Black hat SEO refers to a set of unethical practices used to rank higher in search engine results, and they often violate search engine guidelines. Black hat practices may include keyword stuffing, cloaking, content automation, hidden links or text and other actions that lead to penalties and bans from search engines, if applied.
What is Black Hat SEO?
Black hat is an unethical SEO practice, used to get a higher site ranking in search results. Most black hat actions violate search engine guidelines and often result in a penalty. Therefore, websites practicing black hat SEO get banned from search engines.
Why should you avoid Black Hat SEO techniques?
Black hat SEO can get a website banned from search engines, as its ranking does not benefit visitors, and the strategy goes against guidelines.
Black hat SEO techniques may include:
- Content automation. The usage of tools to publish automated content based on specific industries or topics. This tactic is not recommended as it usually provides low-quality content and structure.
- Keyword stuffing. A tactic that is known as webspam or spamdexing as well. Keyword stuffing refers to website pages that use a very high number of keywords across all the content (tags, anchor texts, and actual content) just to rank higher in search engines, while it has a low relevance.
- Cloaking.

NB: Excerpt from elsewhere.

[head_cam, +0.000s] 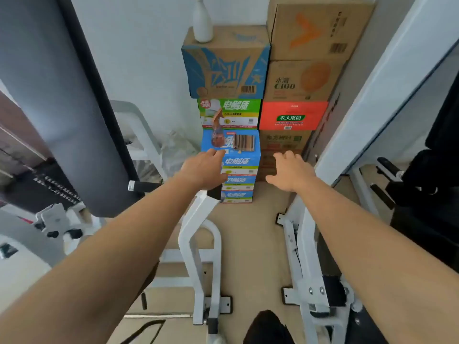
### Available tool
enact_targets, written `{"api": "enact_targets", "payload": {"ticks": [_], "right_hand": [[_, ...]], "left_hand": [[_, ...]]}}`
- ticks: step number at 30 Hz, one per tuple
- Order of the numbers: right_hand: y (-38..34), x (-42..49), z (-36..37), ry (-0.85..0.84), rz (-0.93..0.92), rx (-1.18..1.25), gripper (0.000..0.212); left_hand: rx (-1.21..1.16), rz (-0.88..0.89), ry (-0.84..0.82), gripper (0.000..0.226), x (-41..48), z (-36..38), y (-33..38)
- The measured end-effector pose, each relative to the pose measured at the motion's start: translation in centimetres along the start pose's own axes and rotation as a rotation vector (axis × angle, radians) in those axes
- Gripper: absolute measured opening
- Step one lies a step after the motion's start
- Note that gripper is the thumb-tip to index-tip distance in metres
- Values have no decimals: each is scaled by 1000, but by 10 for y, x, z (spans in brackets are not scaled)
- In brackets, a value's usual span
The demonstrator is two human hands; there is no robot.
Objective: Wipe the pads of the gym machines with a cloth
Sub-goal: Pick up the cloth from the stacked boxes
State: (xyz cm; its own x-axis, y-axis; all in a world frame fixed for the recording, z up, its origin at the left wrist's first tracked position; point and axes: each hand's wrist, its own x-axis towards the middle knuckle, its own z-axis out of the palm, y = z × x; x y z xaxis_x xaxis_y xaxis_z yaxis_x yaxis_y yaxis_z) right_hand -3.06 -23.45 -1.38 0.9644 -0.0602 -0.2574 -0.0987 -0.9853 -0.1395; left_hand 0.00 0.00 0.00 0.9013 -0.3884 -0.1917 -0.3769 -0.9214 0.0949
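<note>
A striped brown cloth (244, 142) lies folded on top of a low blue box stack (238, 162), beside a clear spray bottle (218, 135) with an orange trigger. My left hand (202, 170) stretches forward, fingers apart, just short of the bottle and cloth, holding nothing. My right hand (290, 173) is out to the right of the stack, fingers spread and empty. A long dark-grey machine pad (57, 95) rises at the left. A black pad (432, 170) sits at the far right.
Cardboard boxes (305, 70) are stacked against the white wall, a white bottle (202, 21) on one. White machine frames (201, 244) (305, 256) flank a tan floor strip between them. A black handle grip (144, 186) juts out at left.
</note>
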Motion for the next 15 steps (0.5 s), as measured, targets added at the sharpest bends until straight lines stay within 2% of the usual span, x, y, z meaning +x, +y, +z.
{"api": "enact_targets", "payload": {"ticks": [9,15], "right_hand": [[11,175,44,-143,39,62,70],[26,313,90,-277,33,124,71]], "left_hand": [[6,-61,-160,58,154,49,-36],[-106,-168,-316,65,276,105,-62]]}}
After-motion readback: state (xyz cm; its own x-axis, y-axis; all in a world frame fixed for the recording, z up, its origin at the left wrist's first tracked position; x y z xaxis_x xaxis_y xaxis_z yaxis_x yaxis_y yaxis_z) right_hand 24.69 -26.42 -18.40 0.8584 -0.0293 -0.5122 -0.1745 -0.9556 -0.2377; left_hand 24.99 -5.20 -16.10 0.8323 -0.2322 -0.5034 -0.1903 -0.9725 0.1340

A tactic that presents different content to the search engine crawler than the one in the reader's browser.
- Hidden Text or Links. This is a straightforward tactic used to trick search engine crawlers, and it refers to the words or phrases added to a website page using the same color as the background. This is done to make a set of keywords, texts or links invisible to readers, as it is not necessarily relevant, but crawled by the spider.
- Private link networks or Sneaky Redirects. These are techniques meant to trick search engines when it comes to the number of backlinks. Private link networks are used to build links (and pass link juice) to a single website, to rank higher in search engines. While redirecting visitors to another page is a good tactic, some redirects deceive search engines or display content to human users that is different than that made available to crawlers. Some examples of sneaky redirects include:
- Search engines show one type of content, while users are redirected to something significantly different.
- Desktop users receive a regular page, while mobile users are redirected to a completely different spam domain.
- Reporting Competitors or Negative SEO refers to a set of activities with the intention of lowering a competitor's ranking in search results. To do so, websites may build unnatural links to the competitor site, or scrape and repost the content to be seen as duplicate by crawlers. Some take it even further and hack the website to modify its content and make it less SEO friendly or relevant.
- Link farms. A typical black hat tactic that refers to a set of web pages created just to link to a target page, in order to build backlinks, and to improve that page's ranking.